President Biden ripped for sudden cancellation of important supply chain speech

Co-hosts of Fox News’ “The Five” ripped into President Biden on Monday after the White House unexpectedly canceled a major speech in which he was expected to discuss the nation’s supply chain crisis.

Biden was scheduled to deliver his remarks Monday afternoon but reports noted that he bailed out about 15 minutes beforehand.

As he introduced the segment, co-host Greg Gutfeld said that the objective of Biden’s speech was twofold: To reassure Americans after meeting with business leaders that the supply chain crisis was being handled, and to provide aid and comfort to restless Democrats who are fearful the issue will add to voters’ growing angst about the economy in general and worsen the party’s prospects during next year’s midterm elections.

He also noted that the White House said the speech has been rescheduled for Wednesday before bringing in co-host Jesse Watters to respond.

“I’m surprised we still have [a supply chain crisis]. Didn’t Joe Biden fix it when he said he was going to keep the ports open?” Watters said, in reference to an earlier pronouncement by the president that ports in Los Angeles and Long Beach, two of the country’s busiest, pledged to operate 24 hours a day to clear bottlenecks.

Watters said he “looked into” the situation and found that “one terminal stayed open” 24 hours “for a few days [but] no truckers came by” to be loaded with goods.

“So what did Joe do? Did he solve the trucking issue? No, he slapped vax mandates on truckers — the people that literally don’t come close to anyone…for weeks,” Watters said.

Continuing, Watters said that besides “moving the factories to China,” the situation was made worse by Dr. Anthony Fauci’s recommendation early in the pandemic to “shut down the economy.”

“No one’s ever done that in the history of the world,” said the animated co-host, who went on say that passing legislation putting trillions of dollars into the economy as it reopened has contributed to rising inflation, which was akin to taking “a fistful of methamphetamines.”

“You’re more entertaining than drunk history,” Gutfeld quipped.

“That sounded like drunk history,” co-host Geraldo Rivera added.

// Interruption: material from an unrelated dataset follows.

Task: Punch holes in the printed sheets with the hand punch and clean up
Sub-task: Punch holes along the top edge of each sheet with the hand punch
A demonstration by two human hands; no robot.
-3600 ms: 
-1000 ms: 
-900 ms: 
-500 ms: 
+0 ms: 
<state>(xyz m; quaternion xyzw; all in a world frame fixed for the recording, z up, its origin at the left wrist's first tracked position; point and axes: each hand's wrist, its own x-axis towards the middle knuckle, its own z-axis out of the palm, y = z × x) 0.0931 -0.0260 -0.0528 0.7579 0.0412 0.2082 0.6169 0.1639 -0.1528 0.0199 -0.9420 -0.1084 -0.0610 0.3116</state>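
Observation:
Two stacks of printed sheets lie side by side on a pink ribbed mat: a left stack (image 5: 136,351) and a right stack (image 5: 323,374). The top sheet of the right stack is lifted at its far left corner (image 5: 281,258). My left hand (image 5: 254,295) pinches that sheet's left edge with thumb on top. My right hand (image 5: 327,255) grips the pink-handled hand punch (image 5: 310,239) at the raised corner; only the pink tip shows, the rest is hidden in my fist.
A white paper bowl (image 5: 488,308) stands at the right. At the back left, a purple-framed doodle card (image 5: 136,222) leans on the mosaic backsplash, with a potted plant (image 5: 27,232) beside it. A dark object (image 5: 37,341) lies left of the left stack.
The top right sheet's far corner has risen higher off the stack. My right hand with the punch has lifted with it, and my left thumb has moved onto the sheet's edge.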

After Rivera put a better spin on the economy, co-host Dagan McDowell noted that real wages are down 2 percent since the beginning of the year, adding that the inflation seen in the economy now is “an inconvenience” for wealthy Americans, “but for working men and women in this country, it’s a great hardship.”

To Watters’ point regarding truckers, earlier this month reports noted that millions of drivers have threatened to quit over Biden’s COVID-19 vaccine mandate.

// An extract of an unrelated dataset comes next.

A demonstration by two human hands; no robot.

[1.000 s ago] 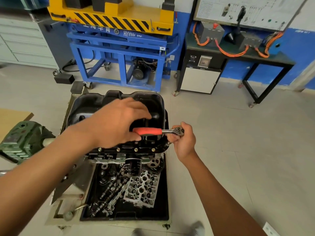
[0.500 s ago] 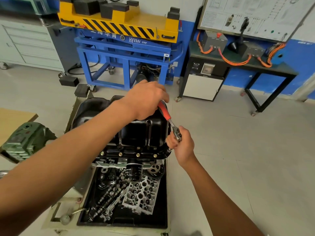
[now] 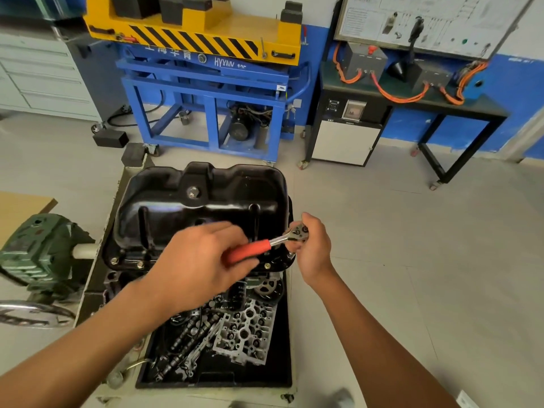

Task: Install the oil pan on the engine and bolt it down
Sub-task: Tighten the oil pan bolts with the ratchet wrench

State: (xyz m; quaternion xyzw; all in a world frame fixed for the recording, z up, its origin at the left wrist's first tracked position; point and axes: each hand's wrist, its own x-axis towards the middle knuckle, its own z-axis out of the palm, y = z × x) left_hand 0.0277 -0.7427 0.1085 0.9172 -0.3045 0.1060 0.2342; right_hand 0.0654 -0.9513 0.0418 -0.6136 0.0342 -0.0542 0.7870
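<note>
Both hands (image 3: 203, 266) grip ratchet (image 3: 265, 245) over oil pan's (image 3: 200, 198) near-right corner.

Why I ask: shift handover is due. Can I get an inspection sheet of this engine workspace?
Surface: black tray below the work, on a pale floor.
Job's things: oil pan in place, underside up; bolts visible along its near flange; red-handled ratchet at the near right corner.
Clutter: cylinder head and camshafts loose in the tray.
Hands: left hand grips the ratchet handle; right hand pinches its head.
Cables: orange cables on the black bench; black cable on the floor.
Surroundings: blue lift stand, green gearbox at left, drawer cabinet.
</note>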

“We’ve tried to be very clear to the administration — I understand the logic behind it — but if you do this, these are the consequences,” American Trucking Associations President Chris Spear told a House committee earlier this month.

“So if you’re trying to solve the supply chain problem, you’re actually compounding it and actually hurting the very problem you’re trying to fix,” Spears told the House Transportation and Infrastructure Committee.

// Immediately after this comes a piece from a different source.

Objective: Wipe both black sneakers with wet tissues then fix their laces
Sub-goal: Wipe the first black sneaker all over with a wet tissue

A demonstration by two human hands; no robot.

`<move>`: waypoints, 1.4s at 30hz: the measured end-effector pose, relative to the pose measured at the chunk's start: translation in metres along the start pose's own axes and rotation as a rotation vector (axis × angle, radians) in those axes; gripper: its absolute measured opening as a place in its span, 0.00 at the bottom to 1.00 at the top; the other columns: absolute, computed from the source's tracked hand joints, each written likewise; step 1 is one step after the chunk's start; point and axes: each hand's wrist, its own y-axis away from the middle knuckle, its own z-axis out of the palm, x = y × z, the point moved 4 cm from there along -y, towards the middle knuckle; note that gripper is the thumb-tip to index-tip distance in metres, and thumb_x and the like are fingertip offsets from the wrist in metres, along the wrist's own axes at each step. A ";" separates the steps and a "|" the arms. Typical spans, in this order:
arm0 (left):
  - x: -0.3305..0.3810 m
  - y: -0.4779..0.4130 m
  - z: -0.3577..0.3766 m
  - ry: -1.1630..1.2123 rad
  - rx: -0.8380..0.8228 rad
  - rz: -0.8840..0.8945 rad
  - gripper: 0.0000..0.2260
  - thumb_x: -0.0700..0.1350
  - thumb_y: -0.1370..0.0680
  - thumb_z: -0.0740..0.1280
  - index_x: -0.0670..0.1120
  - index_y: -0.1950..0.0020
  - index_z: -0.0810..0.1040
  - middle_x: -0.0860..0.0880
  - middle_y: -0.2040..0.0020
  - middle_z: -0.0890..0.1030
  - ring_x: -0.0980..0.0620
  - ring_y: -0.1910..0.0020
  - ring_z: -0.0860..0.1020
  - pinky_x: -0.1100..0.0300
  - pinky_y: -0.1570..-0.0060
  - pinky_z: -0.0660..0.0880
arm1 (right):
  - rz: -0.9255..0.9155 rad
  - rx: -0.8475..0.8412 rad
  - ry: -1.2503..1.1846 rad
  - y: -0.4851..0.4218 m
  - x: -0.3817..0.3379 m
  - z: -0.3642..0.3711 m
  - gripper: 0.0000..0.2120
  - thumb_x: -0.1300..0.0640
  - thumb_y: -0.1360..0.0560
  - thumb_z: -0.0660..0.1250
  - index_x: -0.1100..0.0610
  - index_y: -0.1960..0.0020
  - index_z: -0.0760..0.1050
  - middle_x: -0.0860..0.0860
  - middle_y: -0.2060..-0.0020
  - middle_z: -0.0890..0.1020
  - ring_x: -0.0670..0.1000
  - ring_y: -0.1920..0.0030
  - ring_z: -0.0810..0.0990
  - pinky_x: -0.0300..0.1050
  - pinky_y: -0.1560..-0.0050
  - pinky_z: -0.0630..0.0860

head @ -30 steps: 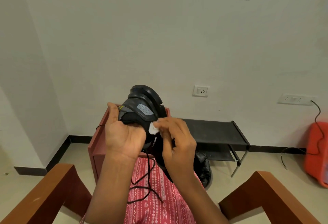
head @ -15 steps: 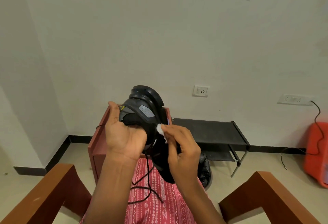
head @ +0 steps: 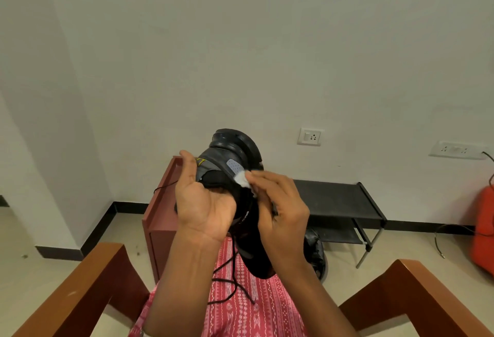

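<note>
Black sneaker [head: 232,155] upturned, grey heel patch [head: 234,165] showing.

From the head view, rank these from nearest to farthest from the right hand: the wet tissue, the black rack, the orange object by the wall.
From the right hand:
1. Wet tissue, pinched in its fingertips against the sneaker.
2. Black rack, behind it, to the right.
3. Orange object, far right edge.

Single head-mounted wide-angle view, taken from a seated person's eye level and facing forward and slightly down toward the far wall [head: 240,56]. The raised left hand [head: 204,205] and right hand [head: 280,211] sit close to the lens at centre frame. Both wooden armrests [head: 80,288] cross the lower corners; straight wall edges bow near the margins. No second view overlaps it.
</note>
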 end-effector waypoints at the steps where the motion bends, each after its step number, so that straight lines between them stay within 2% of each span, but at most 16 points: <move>1: 0.002 -0.001 -0.001 0.012 0.004 0.015 0.31 0.62 0.20 0.59 0.38 0.30 0.73 0.37 0.33 0.76 0.40 0.34 0.77 0.45 0.29 0.68 | 0.030 0.003 0.009 0.011 0.006 -0.003 0.15 0.74 0.26 0.69 0.61 0.44 0.83 0.50 0.47 0.83 0.49 0.44 0.81 0.44 0.43 0.79; 3: 0.004 -0.001 0.001 0.025 0.005 0.026 0.29 0.61 0.20 0.59 0.39 0.31 0.74 0.39 0.35 0.78 0.41 0.36 0.78 0.46 0.31 0.70 | 0.082 0.007 0.026 0.025 0.014 -0.008 0.14 0.73 0.26 0.70 0.60 0.45 0.84 0.49 0.48 0.84 0.48 0.45 0.82 0.45 0.46 0.80; 7: -0.001 0.001 0.003 -0.008 0.007 0.032 0.26 0.61 0.19 0.59 0.39 0.40 0.79 0.39 0.43 0.83 0.43 0.43 0.82 0.48 0.41 0.76 | 0.118 0.024 0.008 0.011 0.007 -0.007 0.10 0.70 0.25 0.71 0.60 0.47 0.84 0.49 0.52 0.83 0.46 0.48 0.82 0.43 0.49 0.80; 11: -0.007 0.004 0.005 -0.068 -0.043 0.001 0.30 0.62 0.19 0.57 0.37 0.35 0.76 0.38 0.38 0.80 0.42 0.38 0.79 0.48 0.32 0.71 | 0.076 0.067 -0.035 -0.027 -0.016 0.000 0.07 0.67 0.24 0.72 0.61 0.48 0.84 0.51 0.54 0.81 0.47 0.52 0.81 0.39 0.52 0.78; 14: -0.011 0.005 0.005 -0.043 -0.059 -0.011 0.28 0.62 0.19 0.58 0.38 0.38 0.78 0.39 0.42 0.82 0.44 0.42 0.81 0.52 0.36 0.75 | 0.034 0.044 0.001 -0.040 -0.021 0.006 0.08 0.66 0.23 0.71 0.59 0.46 0.84 0.51 0.53 0.81 0.50 0.50 0.81 0.42 0.51 0.77; 16: -0.010 0.006 0.004 -0.045 -0.052 -0.007 0.29 0.62 0.19 0.58 0.37 0.38 0.78 0.39 0.41 0.81 0.43 0.41 0.81 0.51 0.36 0.75 | 0.022 0.025 0.013 -0.036 -0.018 0.007 0.08 0.67 0.23 0.71 0.59 0.46 0.84 0.51 0.52 0.81 0.51 0.49 0.80 0.43 0.50 0.77; 19: -0.003 0.006 0.003 -0.062 -0.027 0.000 0.30 0.62 0.20 0.59 0.37 0.33 0.75 0.37 0.36 0.79 0.41 0.36 0.78 0.47 0.33 0.72 | 0.058 0.009 -0.012 -0.011 -0.008 0.001 0.08 0.69 0.23 0.70 0.61 0.46 0.83 0.51 0.52 0.81 0.49 0.49 0.80 0.38 0.49 0.76; 22: 0.006 0.003 0.003 -0.017 -0.002 0.041 0.28 0.61 0.19 0.58 0.39 0.33 0.75 0.39 0.37 0.80 0.42 0.39 0.80 0.47 0.35 0.74 | 0.133 -0.020 0.007 0.018 0.005 -0.006 0.07 0.69 0.23 0.69 0.61 0.49 0.82 0.50 0.54 0.80 0.45 0.51 0.80 0.35 0.51 0.74; 25: 0.004 0.001 0.001 -0.008 0.000 0.032 0.28 0.61 0.19 0.59 0.40 0.32 0.75 0.39 0.36 0.79 0.42 0.38 0.79 0.47 0.34 0.72 | 0.189 -0.012 0.031 0.019 0.009 -0.007 0.07 0.70 0.24 0.70 0.60 0.51 0.82 0.48 0.56 0.80 0.45 0.53 0.80 0.34 0.54 0.74; 29: -0.005 0.003 0.002 -0.046 -0.015 -0.006 0.30 0.62 0.19 0.58 0.37 0.33 0.75 0.36 0.36 0.78 0.39 0.37 0.78 0.46 0.33 0.71 | 0.136 0.086 0.012 -0.017 -0.010 -0.007 0.06 0.69 0.24 0.70 0.62 0.50 0.82 0.50 0.55 0.80 0.45 0.53 0.79 0.35 0.52 0.74; 32: -0.010 0.005 0.004 -0.065 -0.043 -0.028 0.30 0.62 0.19 0.56 0.38 0.32 0.74 0.37 0.35 0.78 0.41 0.35 0.77 0.48 0.32 0.71 | 0.076 0.123 0.022 -0.038 -0.017 -0.005 0.05 0.68 0.23 0.69 0.61 0.49 0.82 0.51 0.54 0.80 0.47 0.53 0.79 0.36 0.51 0.74; 37: -0.006 0.005 0.003 -0.040 -0.020 -0.023 0.31 0.62 0.19 0.58 0.36 0.32 0.74 0.35 0.35 0.78 0.39 0.36 0.78 0.45 0.32 0.71 | 0.062 0.056 0.084 -0.014 -0.003 0.001 0.06 0.68 0.23 0.69 0.61 0.48 0.82 0.50 0.52 0.78 0.52 0.50 0.78 0.45 0.51 0.76; 42: 0.005 0.001 -0.001 0.033 -0.005 -0.001 0.28 0.60 0.19 0.58 0.39 0.30 0.74 0.38 0.34 0.77 0.41 0.36 0.78 0.45 0.32 0.70 | 0.156 0.005 0.061 0.023 0.011 -0.004 0.09 0.71 0.24 0.67 0.60 0.48 0.80 0.50 0.52 0.77 0.51 0.51 0.79 0.47 0.53 0.78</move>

The U.S. has around 80,000 fewer truckers than before the pandemic; if the Biden administration is able to enforce its Jan. 4 vaccine deadline on private businesses with more than 100 employees, then, according to an ATA survey, the trucking industry will lose 37 percent more drivers, or about 2.5 million.

The survey “came back as 37% of drivers not only said ‘no,’ but ‘hell no,’” Spear told lawmakers on the panel. “It’s not about being anti-vax — we’ve been moving the vaccine test kits.”